His glory did not last long. A couple of days later, Venezuelans filling the streets reinstated the president they had elected with their votes.
Venezuela’s biggest TV and radio networks celebrated the coup, but somehow failed to cover the massive demonstrations that restored Hugo Chávez to his rightful place.
Unpleasant news is not worth reporting.
April 12. MANUFACTURING THE GUILTY PARTY
On a day like today in the year 33—a day earlier, a day later — Jesus of Nazareth died on the cross.
His judges had found him guilty of “inciting idolatry, blasphemy and abominable superstition.”
Not many centuries later, the Indians of the Americas and the heretics of Europe were found guilty of those same crimes — exactly the same ones — and in the name of Jesus of Nazareth they were punished by lash, gallows, or fire.

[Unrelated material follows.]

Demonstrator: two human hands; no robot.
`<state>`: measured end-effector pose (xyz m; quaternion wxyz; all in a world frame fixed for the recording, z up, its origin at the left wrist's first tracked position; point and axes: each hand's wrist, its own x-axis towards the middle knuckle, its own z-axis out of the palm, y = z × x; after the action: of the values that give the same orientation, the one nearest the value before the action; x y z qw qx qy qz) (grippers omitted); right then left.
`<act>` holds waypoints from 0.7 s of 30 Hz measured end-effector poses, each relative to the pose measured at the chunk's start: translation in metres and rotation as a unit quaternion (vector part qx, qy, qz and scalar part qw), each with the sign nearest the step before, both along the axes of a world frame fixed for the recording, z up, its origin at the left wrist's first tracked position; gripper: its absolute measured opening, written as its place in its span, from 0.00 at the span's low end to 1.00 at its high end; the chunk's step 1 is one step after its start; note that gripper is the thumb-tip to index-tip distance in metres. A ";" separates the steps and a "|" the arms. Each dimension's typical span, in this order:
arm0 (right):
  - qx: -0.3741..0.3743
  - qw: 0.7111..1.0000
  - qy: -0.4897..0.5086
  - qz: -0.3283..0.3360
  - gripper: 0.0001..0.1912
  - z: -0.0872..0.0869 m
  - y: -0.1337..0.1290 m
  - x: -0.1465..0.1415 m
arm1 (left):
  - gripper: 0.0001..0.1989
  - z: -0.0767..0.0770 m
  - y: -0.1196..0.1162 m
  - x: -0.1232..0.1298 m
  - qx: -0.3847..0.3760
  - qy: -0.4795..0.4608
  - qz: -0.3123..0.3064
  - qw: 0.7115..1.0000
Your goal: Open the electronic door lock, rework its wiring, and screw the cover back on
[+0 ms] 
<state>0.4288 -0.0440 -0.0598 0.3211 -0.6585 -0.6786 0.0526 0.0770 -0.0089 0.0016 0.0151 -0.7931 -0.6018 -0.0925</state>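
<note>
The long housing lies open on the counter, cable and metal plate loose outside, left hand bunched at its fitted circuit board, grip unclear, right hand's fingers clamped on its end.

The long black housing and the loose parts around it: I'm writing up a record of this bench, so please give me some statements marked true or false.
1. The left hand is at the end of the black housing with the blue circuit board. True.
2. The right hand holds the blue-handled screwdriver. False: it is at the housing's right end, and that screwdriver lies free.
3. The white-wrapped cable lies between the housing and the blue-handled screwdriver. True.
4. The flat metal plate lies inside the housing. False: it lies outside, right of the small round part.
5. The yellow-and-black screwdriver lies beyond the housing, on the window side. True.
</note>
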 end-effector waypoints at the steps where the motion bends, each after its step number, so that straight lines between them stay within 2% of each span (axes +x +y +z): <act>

April 13. WE KNEW NOT HOW TO SEE YOU
In the year 2009, in the atrium of the convent of Maní in the Yucatán, forty-two Franciscan brothers held a ceremony of restitution for injuries caused to indigenous culture.
“We ask forgiveness of the Maya people, for not having understood their worldview, their religion, for denying their divinities, for not having respected their culture, for having imposed over many centuries a religion they did not understand, for having treated as satanic their religious practices, and for having said and written that these were the work of the Devil and that their idols were Satan himself in the flesh.”
Four and a half centuries before, in that very place, another Franciscan brother, Diego de Landa, had burned the Mayas’ books, and with them eight centuries of collective memory.
April 14. GRAND OR JUST PLAIN BIG?
In the year 1588 Spain’s Invincible Armada, then the largest fleet in the world, was defeated in a matter of hours.
In the year 1628 Sweden’s most powerful warship, the Vasa, also known as Invincible, sank on its maiden voyage. It never made it out of Stockholm’s harbor.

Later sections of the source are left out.